I can almost hear you think: "Bah, microservices. Nothing good could come from that!"...

We replaced our monolith with micro services so that every outage could be more like a murder mystery.

— Honest Status Page @honest_update

I am absolutely certain that this a solvable problem, but nonetheless, it may scare you away from considering a microservice architecture as a viable choice for your company. Especially since you already receive reminders of what a bad choice that may be on a daily basis (at least if you're on Twitter):

If one piece of your web of microservices suffers an outage and your whole system crashes and burns, then you have a distributed monolith.

Matt Jordan

Which makes me wonder: how does this differ from when we have a single application? If something goes wrong in a monolith we usually throw an exception, and let it crash the application, right? Is it even possible to make our system as resilient as gets depicted here? When the disaster is too big, there may be nothing we can do to recover from it. Still, I'm certain that with a few simple implementation patterns we can make our microservice system much more resilient than any monolith we have encountered so far.

If your microservices must be deployed as a complete set in a specific order, please put them back in a monolith and save yourself some pain.

Matt Stine

This sounds like good advice though. One of the main design goals of microservices is that services can be created and removed on-the-fly and other services shouldn't produce any failures because of that. If this is not the case, indeed we should get back to our monolith. But not too fast! There are some good solutions available.

Microservices without asynchronous communication are as good as writing monolith app.

Ajey Gore

Asynchronous, event-driven communication is one way to approach the dependency problem. But it is not the one and only solution. In fact, as we will see later on, synchronous communication is still a viable solution. It needs a bit of extra work though. And as soon as you find out how to solve things in an asynchronous fashion, you'll be looking for other places where you can switch from synchronous to asynchronous communication.

I'm sure there are plenty of teams that have decided to make their next project a microservices project, which took a lot of research and a lot of work and the project may have ended up in quite a bad shape after all. There are many reasons for this. Probably most of those reasons are the same as for any other kind of software project: the regular problems related to estimations, deadlines, budgets, etc. Or, as often happens, developers were eager to try something new, to escape from the suffocating work on the "legacy system", seeking their salvation in a microservices architecture. Or, they were able to run their services on their own machine, but had trouble getting the whole system up and running, monitored and all, in an actual production environment.

Optimism

While still surrounded by microservice negativism the tech community has in fact been floating on a wave of microservices hype. Trusting on my built-in "tech radar" and "mood calculator" though, it feels like we're almost past this hype. If I look around me, we're more in the assess phase: "This could be something for us, let's find out." And I agree, it's time to prove that this can work. It's my current belief that we need the following ingredients for that:

  • We need to put a lot of focus on our domain and create (but also continuously refine) a suitable model for it. In order to do so, we need to apply Domain-Driven Design (DDD), take a sincere interest in the business domain and find out how we can contribute by creating software.
  • We need to consciously and continuously look for ways to refine our service boundaries and how services are connected.
  • We need to develop some organizational awareness, and look for bottlenecks in the way teams are structured and how they communicate.
  • We need to adopt a "devops" mindset, since we need to be able to set up and manage the infrastructure that runs our services.
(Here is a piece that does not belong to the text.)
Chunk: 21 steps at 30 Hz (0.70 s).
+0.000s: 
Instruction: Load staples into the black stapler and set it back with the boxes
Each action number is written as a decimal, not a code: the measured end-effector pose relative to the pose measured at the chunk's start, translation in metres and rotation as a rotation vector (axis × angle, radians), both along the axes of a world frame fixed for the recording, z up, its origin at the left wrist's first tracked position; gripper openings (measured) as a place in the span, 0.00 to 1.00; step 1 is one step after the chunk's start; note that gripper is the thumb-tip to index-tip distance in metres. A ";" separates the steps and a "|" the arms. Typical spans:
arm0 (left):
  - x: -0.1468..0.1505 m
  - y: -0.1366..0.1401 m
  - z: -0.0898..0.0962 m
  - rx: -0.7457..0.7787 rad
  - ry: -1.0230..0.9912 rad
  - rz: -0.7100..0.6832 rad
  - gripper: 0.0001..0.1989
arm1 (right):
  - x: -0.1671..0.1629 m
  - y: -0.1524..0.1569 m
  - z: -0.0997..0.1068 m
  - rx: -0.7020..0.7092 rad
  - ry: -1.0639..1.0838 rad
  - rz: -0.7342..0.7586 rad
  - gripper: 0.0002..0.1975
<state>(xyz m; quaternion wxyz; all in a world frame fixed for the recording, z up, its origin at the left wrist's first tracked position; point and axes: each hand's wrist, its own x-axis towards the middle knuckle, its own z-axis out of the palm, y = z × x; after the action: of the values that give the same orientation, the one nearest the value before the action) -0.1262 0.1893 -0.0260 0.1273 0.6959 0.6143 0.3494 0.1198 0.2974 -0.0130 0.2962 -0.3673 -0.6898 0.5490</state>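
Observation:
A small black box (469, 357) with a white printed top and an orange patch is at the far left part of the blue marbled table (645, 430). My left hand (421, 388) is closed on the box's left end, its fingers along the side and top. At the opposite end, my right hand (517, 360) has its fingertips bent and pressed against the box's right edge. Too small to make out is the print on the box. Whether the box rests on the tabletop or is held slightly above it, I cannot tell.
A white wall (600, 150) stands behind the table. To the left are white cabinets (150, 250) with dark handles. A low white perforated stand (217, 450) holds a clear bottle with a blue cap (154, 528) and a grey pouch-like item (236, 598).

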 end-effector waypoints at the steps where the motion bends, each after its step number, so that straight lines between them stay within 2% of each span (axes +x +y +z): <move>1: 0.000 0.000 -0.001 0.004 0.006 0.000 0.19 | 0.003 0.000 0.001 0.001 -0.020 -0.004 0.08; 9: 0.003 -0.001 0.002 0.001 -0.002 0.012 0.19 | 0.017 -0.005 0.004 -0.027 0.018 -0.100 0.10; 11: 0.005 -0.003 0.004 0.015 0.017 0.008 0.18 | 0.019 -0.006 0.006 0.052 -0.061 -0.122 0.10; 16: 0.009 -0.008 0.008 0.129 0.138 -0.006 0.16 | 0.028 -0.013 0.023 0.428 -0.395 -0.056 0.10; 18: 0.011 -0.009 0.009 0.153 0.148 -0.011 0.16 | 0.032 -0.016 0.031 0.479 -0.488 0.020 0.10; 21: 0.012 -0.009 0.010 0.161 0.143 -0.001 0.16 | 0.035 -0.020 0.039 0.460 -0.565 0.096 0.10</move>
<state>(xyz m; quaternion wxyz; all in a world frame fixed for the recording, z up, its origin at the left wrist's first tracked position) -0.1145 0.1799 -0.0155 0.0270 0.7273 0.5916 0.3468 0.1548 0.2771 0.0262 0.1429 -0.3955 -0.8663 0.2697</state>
That's a nice little list, but it might represent a lot of work for you. Not necessarily programming work, but learning work. And this is generally the hardest kind of work. As Alberto Brandolini puts it: "Learning is the bottleneck". This quote itself is derived from Dan North's article on Deliberate Discovery), who says that it's not learning but "ignorance" which is the "single greatest impediment to throughput". Looking at the list of ingredients above, you may well find that you're not quite ready to start you microservice journey, or maybe you are, but your team is not. You may not have much experience with DDD, you may not be concerned with organizational structures, and you may not like fixing things on a server. And above all, you may feel that you don't have the time to learn it all.

My first comforting message to you is: you are not alone. Looking at online lists of resources on various topics that might interest programmers, it becomes apparent that the target audience is expected to only take an interest in programming languages, programming techniques, OOP principles, patterns, frameworks and libraries. Take a look at lists of resources like Java Annotated Monthly from IntelliJ, or in my own community, PlanetPHP or PHPDeveloper.org, and you'll notice that almost nobody seems to concern themselves with Domain-Driven Design or devops.
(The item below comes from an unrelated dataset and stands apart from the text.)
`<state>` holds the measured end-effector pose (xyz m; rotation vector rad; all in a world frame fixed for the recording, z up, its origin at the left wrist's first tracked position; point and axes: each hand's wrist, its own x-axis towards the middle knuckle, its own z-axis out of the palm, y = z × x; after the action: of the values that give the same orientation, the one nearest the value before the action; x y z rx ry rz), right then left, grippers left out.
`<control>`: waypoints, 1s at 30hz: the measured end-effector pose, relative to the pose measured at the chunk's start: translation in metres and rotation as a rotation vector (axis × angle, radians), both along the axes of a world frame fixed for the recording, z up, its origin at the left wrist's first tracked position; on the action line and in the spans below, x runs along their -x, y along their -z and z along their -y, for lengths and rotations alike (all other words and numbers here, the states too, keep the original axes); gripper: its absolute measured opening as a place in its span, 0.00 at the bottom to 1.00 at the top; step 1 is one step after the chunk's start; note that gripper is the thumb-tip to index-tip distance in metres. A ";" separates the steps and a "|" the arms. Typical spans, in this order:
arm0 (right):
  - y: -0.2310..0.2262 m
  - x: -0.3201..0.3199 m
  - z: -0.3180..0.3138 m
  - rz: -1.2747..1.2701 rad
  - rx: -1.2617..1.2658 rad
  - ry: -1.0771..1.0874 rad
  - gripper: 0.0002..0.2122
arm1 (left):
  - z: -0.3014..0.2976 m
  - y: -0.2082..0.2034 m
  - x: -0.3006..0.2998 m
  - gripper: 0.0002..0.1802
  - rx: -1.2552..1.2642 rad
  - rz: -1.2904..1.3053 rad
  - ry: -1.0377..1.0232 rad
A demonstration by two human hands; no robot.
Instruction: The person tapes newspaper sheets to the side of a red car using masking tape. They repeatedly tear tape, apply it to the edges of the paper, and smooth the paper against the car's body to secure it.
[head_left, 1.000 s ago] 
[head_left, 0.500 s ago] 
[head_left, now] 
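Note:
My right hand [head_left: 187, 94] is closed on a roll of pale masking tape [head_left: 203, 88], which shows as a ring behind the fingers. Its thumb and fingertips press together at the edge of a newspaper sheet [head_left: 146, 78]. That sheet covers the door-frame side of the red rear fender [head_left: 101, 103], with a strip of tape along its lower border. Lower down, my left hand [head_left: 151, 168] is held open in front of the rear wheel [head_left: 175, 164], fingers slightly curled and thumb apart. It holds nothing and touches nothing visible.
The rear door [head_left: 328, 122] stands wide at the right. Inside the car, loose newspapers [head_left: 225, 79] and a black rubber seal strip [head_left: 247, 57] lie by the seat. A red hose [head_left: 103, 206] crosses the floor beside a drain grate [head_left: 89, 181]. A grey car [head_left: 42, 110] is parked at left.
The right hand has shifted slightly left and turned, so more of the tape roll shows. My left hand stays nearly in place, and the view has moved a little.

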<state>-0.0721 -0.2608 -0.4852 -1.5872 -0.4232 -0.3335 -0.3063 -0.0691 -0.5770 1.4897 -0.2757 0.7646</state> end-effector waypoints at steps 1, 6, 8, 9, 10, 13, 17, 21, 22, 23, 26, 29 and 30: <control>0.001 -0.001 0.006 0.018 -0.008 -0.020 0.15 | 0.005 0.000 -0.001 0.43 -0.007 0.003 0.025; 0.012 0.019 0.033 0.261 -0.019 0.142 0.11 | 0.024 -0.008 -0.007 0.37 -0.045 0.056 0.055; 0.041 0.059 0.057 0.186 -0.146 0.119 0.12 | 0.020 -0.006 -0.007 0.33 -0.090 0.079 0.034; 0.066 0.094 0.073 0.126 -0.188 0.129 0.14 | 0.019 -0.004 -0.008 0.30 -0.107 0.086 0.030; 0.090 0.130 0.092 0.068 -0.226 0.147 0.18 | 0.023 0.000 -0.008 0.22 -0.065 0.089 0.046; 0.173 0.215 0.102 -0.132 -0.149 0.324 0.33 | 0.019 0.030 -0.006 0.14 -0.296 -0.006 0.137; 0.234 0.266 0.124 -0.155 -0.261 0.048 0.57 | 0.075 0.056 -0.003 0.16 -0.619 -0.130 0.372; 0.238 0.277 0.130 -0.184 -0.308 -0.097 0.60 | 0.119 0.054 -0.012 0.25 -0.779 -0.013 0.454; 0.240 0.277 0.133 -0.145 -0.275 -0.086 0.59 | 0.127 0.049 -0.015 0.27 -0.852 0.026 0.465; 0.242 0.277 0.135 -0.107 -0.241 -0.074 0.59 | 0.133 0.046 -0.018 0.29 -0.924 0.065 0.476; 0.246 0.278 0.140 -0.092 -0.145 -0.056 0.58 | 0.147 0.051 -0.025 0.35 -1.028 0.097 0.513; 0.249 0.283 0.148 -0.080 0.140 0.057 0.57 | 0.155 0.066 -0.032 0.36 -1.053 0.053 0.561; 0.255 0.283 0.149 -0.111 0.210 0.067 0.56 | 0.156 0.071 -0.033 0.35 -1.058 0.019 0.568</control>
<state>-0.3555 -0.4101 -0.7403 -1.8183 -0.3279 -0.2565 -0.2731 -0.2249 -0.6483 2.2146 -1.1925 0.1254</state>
My second comforting message to you is: it's not too late to catch up. In fact, at this very moment it's easier than ever before. All over Europe local communities are gathering in meetup groups about Domain-Driven Design and devops. It's not just local meetups, there are international conferences on these topics too, like DDD Europe, DDDx, DockerCon, etc. And besides a large number of learning initiatives, we now have a lot of powerful yet easy-to-use tools available. We can create stand-alone deployable artifacts for our software using Docker, and deploy them using Docker Swarm, or Kubernetes, or integrated, even more user-friendly solutions on top of these container orchestration tools.
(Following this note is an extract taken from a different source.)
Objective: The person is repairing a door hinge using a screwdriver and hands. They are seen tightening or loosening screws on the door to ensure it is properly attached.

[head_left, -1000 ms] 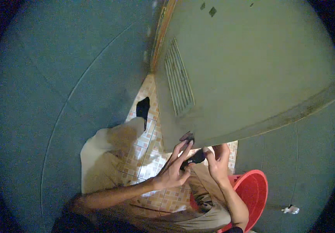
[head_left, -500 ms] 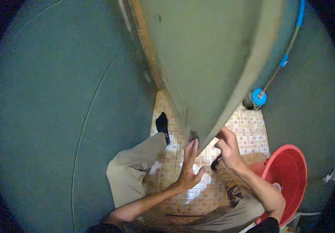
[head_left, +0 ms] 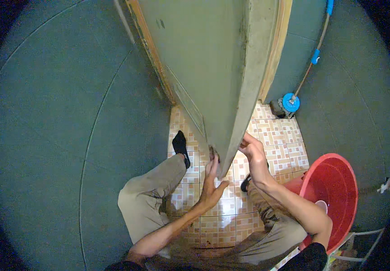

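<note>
A grey-green door [head_left: 199,67] stands between my hands, its narrow edge [head_left: 251,72] turned partly toward me. Near its bottom corner the face has a dark, worn spot [head_left: 213,152]. My left hand [head_left: 211,189] is open, with its fingers stretched up against that spot and its thumb held apart. On the other side of the door edge is my right hand [head_left: 254,156], fingers bent and drawn together. Its fingertips are partly hidden at the edge, so whatever they pinch cannot be made out.
Yellowish wooden door frame [head_left: 274,49] flanks the door. A red tub [head_left: 330,198] with a white cup [head_left: 321,206] stands at my right. Farther back a long-handled brush with a blue round head [head_left: 290,102] leans on the dark green wall [head_left: 339,113]. Patterned tiles [head_left: 274,153] cover the floor.
The door has shifted left in view, and more of its edge and the right-hand frame now shows. Both hands moved slightly up and left with it, the left still at the worn spot.
</note>
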Demonstrator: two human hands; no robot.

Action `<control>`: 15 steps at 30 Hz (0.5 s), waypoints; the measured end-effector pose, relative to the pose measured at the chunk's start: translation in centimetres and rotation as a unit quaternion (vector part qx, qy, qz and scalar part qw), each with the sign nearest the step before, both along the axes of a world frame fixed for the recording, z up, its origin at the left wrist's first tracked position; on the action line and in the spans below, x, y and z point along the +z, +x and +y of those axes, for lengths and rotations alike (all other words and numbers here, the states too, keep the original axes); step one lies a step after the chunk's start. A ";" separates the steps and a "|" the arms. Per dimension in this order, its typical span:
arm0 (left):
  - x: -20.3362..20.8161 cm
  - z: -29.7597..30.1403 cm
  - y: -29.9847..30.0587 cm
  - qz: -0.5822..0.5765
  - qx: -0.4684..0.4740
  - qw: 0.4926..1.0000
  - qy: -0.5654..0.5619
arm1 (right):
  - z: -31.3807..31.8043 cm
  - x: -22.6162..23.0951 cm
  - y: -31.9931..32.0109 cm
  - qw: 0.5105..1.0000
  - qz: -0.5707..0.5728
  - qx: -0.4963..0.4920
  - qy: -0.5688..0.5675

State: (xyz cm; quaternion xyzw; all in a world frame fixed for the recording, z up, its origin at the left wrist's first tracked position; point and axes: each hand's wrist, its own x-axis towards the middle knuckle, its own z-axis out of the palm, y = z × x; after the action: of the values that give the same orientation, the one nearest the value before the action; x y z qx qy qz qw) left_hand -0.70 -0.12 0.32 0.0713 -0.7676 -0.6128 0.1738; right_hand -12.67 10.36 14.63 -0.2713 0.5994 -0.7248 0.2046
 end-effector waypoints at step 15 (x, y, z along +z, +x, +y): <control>3.4 0.1 -0.7 0.076 -0.052 0.993 -0.073 | 0.4 -1.1 -0.9 0.998 0.041 -0.048 0.017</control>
State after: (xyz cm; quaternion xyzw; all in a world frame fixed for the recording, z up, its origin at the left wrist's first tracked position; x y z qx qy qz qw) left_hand -1.44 -0.03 3.68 -0.0283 -0.7978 -0.5666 0.2041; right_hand -13.59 10.75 13.57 -0.2682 0.6321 -0.7115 0.1492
I'm confident that learning about microservices will pay off. It should shake out many issues that had so far been hidden from sight, swept under the carpet, or worked around for ages. Think of issues like:

  1. Spaghetti code; everything knows about everything and can use any function or piece of data available in the entire system.
  2. Single-person, delayed deployments; only one person in the organization knows how to deploy the application, and does so only every week, month or quarter.
  3. Teams breaking the applications of other teams; they have trouble integrating their applications, which almost never succeeds in one go. Hence, they fear releasing their software (or only dare to do it in a coordinated fashion, late at night).
  4. Teams not being able to decide upon the best course of action, hence doing a lot of rework, or delivering sub-optimal solutions.
  5. Vendor lock-in; hosting providers that offer only a certain set of services (e.g. Nginx, MySQL, Memcache; while you would like to use Apache, Cassandra and Redis).
  6. Scaling issues; in order to accommodate higher demand, you've only focused on performance optimizations in the request-response flow, applying patches everywhere, caching results, etc. There is a limit to what your current vertically scaled setup can handle, but you don't know how to prepare for the next step.

Adopting microservices is going to make all these issues clear, out in the open and ready to get fixed:

  1. You can and need to start isolating data, and related behaviors.
  2. You and everyone on your team will be able to release their software and, if you want, even deploy it to production servers.
  3. You will be forced to explicitly define contracts for each service: how can other services communicate with it, which events does this service expose, etc. You have to think harder about explicit interfaces and focus on use cases first.
  4. Because the size of each service is relatively small, most of your design decisions only reach as far as the boundaries of the service itself. This means you can try radically new approaches and fall back on more traditional solutions if it doesn't work out as expected.
  5. Working with microservices allows you to try different types of databases and different technologies in general. This offers even more opportunities to experiment.
  6. With microservices, scaling gets another dimension. Instead of looking for bigger, stronger machines, you can now invest in more, yet simpler machines. Resource usage will be distributed more evenly, in particular when you start using asynchronous communication.

Whether or not you are actually going to create microservices, the things you're going to learn about modularization, team work, domain modelling, and operations is useful either way.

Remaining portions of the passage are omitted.